Bien trop tôt, il s'en est allé...
La vie se charge souvent de vous asséner avec force ce que vous n'avez pu comprendre autrement.
J'ai mis du temps à comprendre que lorsque j'accueillais un couple pour accoucher, j'attendais avec eux leur enfant. Je l'ai appris dans la douleur, quand celui que j'attendais s'en est allé.
Stridence de la sonnerie dans le hall.
Stridence dans la nuit.
Stridence qui vrille le coeur.
C'est le téléphone réservé au SAMU qui résonne. A l'autre bout du fil, c'est le plus souvent une mauvaise nouvelle. On est déjà sur le qui-vive en décrochant. Et puis non, pour cette fois, une banalité : celle qui bientôt va arriver est enceinte de presque 8 mois, elle a rompu la poche des eaux et a des contractions. Routine. Malgré la petite avance sur le terme, le bébé pourra sûrement rester auprès de sa maman.
Je feuillette le dossier en attendant. Quelques petits aléas de parcours, mais rien de bien grave. Tout devrait bien se passer.
Voilà, elle arrive. Son mari est auprès d'elle. Le médecin du SAMU me fait son compte-rendu.
Et tout à coup, c'est comme un cri d'alarme en moi : ce que j'entends, ce que je vois, ce que je sens avec ma main : tout me dit que le placenta s'est décollé précocement, que ce bébé n'est plus oxygéné et que sa maman est en train de faire une hémorragie interne.
Vite, j'écoute son coeur, il bat encore.
Vite, j'examine la maman : elle n'est pas près d'accoucher.
Aux premiers mots que je prononce, le mari a compris et s'effondre. Césarienne de toute urgence, on va essayer de les sauver. Essayer. Tout va très vite et pourtant les minutes sont longues. Il faut du temps pour préparer une césarienne, toujours beaucoup trop de temps quand on est dans l'urgence absolue.
Le brancard file à toute allure vers la salle d'opération. Je reçois des mains du chirurgien le petit corps inerte et je cours vers la salle de réanimation.
Tout est prêt. Le pédiatre et une puéricultrice attendent.
Chacun des trois connaît les gestes qu'il a à faire. Alors pendant de longues minutes, les gestes s'enchaînent presque mécaniquement. Et il faut bien finir par se rendre à l'évidence : aucune réaction, aucun signe de vie malgré tous nos efforts.
Il faut s'arrêter, ne pas s'acharner.
Il faut s'arrêter...
ET ON VOUDRAIT S'ACHARNER, S'ACHARNER, S'ACHARNER...
vous comprenez, il était vivant tout à l'heure. Vous comprenez ? Là, tout à l'heure, son coeur battait encore. Il y a à peine quelques minutes...Il est si beau, si beau...et il faut s'arrêter. Il est beau et il est mort. Voilà.
Et maintenant, il faut aller chercher son père dans le couloir. Il faut lui expliquer. Il faut le voir partir en claquant la porte.
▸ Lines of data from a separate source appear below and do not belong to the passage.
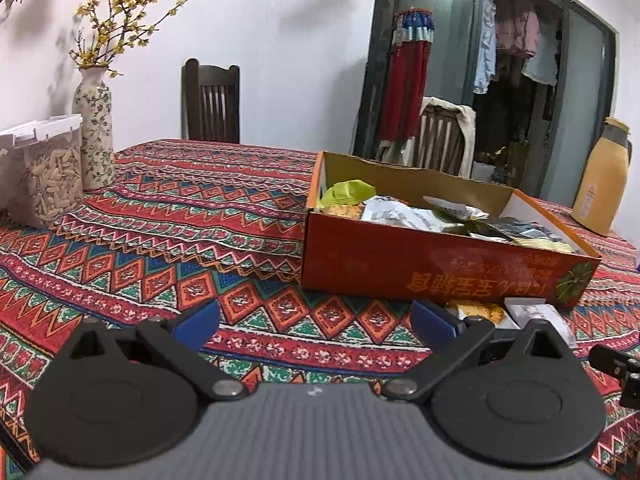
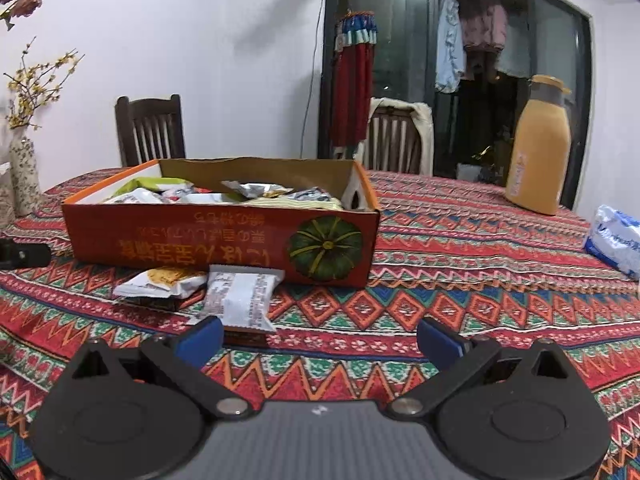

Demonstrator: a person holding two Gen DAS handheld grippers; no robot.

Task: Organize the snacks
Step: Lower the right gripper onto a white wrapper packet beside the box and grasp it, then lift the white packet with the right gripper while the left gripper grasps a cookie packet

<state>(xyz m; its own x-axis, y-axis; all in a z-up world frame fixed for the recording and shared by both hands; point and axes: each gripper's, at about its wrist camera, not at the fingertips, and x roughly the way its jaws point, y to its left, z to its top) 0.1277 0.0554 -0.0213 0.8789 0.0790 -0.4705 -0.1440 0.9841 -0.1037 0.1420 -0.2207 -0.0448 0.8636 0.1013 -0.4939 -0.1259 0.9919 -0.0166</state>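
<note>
Snack packets (image 1: pixel 404 216) are lying heaped inside the orange box (image 1: pixel 440 264) on the desk (image 1: pixel 180 220) in the left wrist view; the left hand-held gripper (image 1: pixel 316 322) is hovering before the box, jaws spread, empty. In the right wrist view, two loose packets (image 2: pixel 240 300) are lying just in front of the box (image 2: pixel 224 244), and the right hand-held gripper (image 2: pixel 320 338) is gaping empty near them.

Open orange cardboard box (image 2: pixel 224 240) sits mid-frame, heaped with crinkled snack packets (image 2: pixel 224 196). Just below its front wall, two white wrapped snack bars (image 2: pixel 240 300) lie flat on the patterned cloth.
</note>
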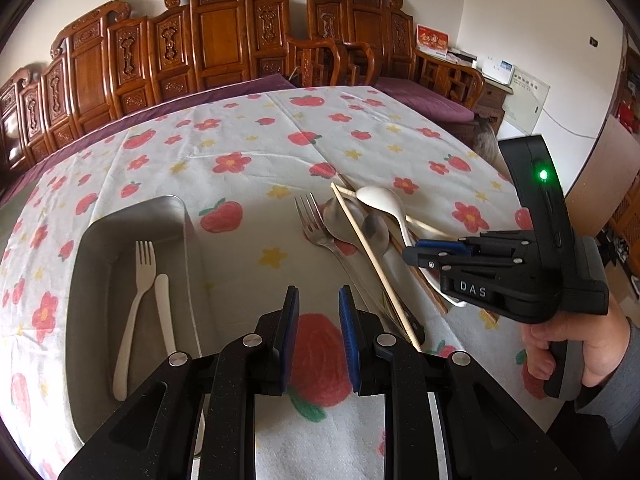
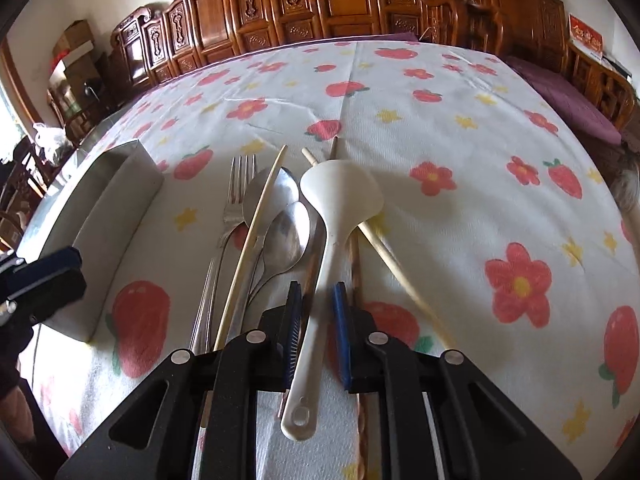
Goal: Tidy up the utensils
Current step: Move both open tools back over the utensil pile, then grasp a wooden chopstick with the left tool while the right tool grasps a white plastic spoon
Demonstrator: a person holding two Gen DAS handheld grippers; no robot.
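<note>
Right wrist: smooth white plastic spoon [image 2: 320, 240]

— Where does the rectangular metal tray [image 1: 176, 216] sit?

— On the flower-printed tablecloth [image 1: 248, 148], left of the loose utensil pile. In it lie a white plastic fork [image 1: 134, 308] and, just to its right, a white plastic knife [image 1: 164, 304], side by side.

— And the pile?

— A steel fork [image 2: 236, 204] lies leftmost, then two steel spoons [image 2: 286, 236] overlapping, with a pale wooden chopstick [image 2: 256, 236] slanting across them. A white plastic ladle-shaped spoon [image 2: 340, 196] lies on the right, over a second pale chopstick [image 2: 384, 248] and a brown patterned chopstick [image 2: 355, 264].

— Behind the table?

— Carved wooden chairs [image 1: 224, 36] along the wall.
</note>
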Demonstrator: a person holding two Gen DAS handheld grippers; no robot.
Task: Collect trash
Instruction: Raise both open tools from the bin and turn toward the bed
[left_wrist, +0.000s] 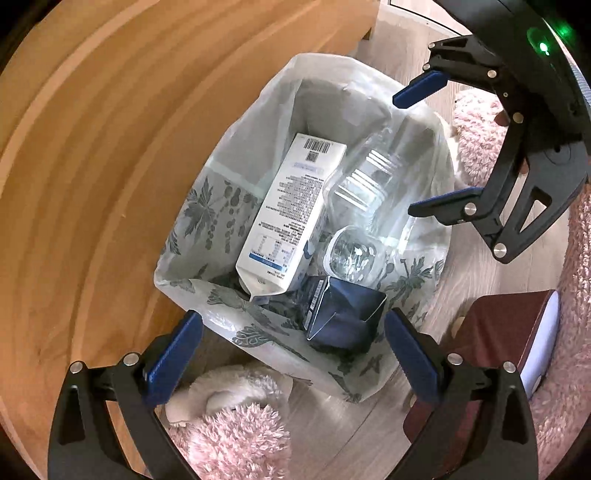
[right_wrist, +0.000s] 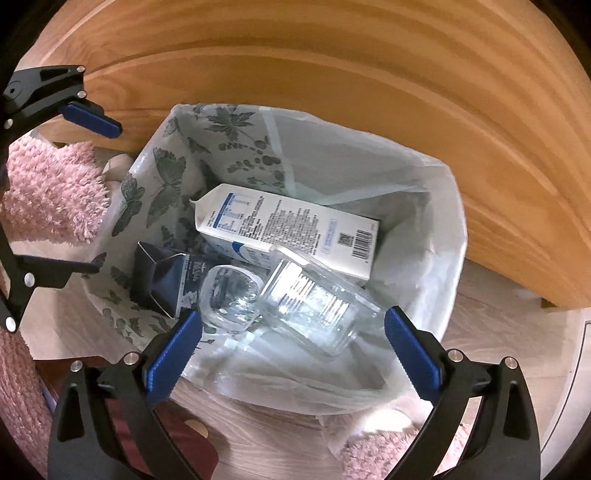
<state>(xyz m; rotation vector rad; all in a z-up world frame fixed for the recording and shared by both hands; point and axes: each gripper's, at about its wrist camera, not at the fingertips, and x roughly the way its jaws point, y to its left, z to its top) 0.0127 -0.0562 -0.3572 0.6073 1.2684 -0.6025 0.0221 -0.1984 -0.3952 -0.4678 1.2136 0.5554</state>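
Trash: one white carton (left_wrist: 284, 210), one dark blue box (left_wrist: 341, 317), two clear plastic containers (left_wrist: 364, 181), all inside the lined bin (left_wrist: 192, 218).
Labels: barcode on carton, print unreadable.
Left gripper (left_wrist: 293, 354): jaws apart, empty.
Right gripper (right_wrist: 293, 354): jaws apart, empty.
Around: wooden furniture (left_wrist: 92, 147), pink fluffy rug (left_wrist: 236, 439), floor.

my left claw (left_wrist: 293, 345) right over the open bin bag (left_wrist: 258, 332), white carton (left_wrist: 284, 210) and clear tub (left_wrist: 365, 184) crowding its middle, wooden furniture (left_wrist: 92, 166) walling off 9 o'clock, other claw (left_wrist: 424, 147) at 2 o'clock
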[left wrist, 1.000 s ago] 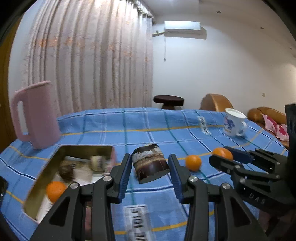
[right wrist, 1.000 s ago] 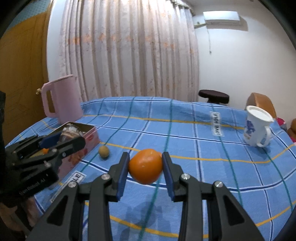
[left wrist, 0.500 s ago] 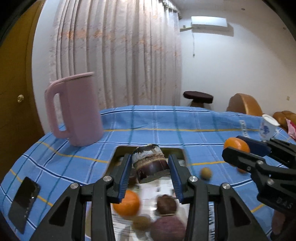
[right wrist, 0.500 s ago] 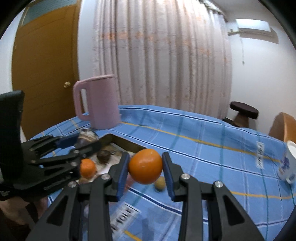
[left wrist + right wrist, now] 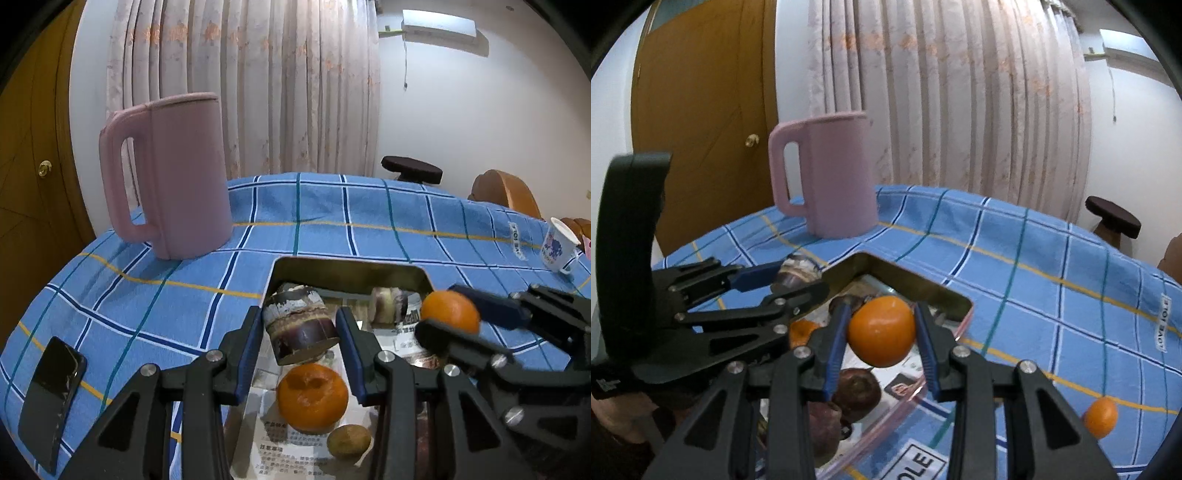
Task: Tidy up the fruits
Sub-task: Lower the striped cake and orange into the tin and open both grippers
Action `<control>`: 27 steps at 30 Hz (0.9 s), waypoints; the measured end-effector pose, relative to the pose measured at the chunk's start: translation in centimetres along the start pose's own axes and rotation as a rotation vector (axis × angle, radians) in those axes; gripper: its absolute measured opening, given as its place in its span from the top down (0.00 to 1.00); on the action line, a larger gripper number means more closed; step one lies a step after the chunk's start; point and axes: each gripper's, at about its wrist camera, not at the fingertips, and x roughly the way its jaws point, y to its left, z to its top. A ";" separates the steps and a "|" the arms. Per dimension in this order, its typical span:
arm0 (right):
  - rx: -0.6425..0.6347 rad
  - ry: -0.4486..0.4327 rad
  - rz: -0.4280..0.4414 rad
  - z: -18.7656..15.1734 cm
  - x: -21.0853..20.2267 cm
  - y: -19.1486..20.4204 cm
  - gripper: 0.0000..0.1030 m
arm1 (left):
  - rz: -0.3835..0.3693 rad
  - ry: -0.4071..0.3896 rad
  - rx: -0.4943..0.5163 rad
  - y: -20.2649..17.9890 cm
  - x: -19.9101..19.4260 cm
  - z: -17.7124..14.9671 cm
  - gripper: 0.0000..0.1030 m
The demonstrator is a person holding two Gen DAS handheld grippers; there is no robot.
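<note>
Over the tin [image 5: 349,266], left claw [image 5: 301,332] grips what looks like sugarcane [image 5: 300,321], right claw [image 5: 881,334] an orange [image 5: 881,330].

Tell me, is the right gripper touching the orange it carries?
Touching: the right wrist view shows the right gripper with both blue pads pressed against the orange.

Dim, even indoor light — soft shadows, strong fisheye bending with dark vignetted corners, slight blur at the edges.
</note>
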 end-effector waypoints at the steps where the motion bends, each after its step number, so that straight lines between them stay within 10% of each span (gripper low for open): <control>1: -0.003 0.013 0.005 -0.2 0.4 0.1 0.62 | 0.000 0.007 0.002 0.0 0.1 -0.1 0.58; 13: 0.034 0.036 0.068 -1.6 -0.2 -0.8 0.46 | 0.003 0.050 0.020 0.1 0.2 -0.9 0.42; 27: 0.094 0.111 -0.196 -2.8 -1.3 -7.1 0.38 | 0.025 0.021 -0.014 -0.7 -0.4 -0.6 0.31</control>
Il faut attendre. Lui laisser le temps. Et puis aller s'accroupir auprès de lui dans le couloir et poser une main sur son épaule. Est-ce que vous voulez le voir maintenant ? Est-ce que vous voulez le voir nu ou habillé ?
Soigneusement, j'ai choisi les plus beaux habits que j'ai trouvé et je l'ai vêtu. J'ai pris un joli drap couleur pastel pour recouvrir le matelas. Et surtout, je n'ai pas éteint la lampe chauffante. Je ne voulais pas qu'il refroidisse trop vite. Et puis, je l'ai contemplé en compagnie de son papa.
La maman s'en est bien sortie. Je suis allée les voir dans leur chambre le lendemain. Elle m'a pris dans ses bras et nous avons pleuré ensemble. Ce n'est pas professionnel de pleurer avec les patients. Cette fois, je me suis laissée aller en me disant que les collégues du service sauraient, elles, être professionnelles.
Ce petit là, comme tous les autres, je l'attendais. Je l'attendais et bien trop tôt il s'en est allé. Bien trop tôt.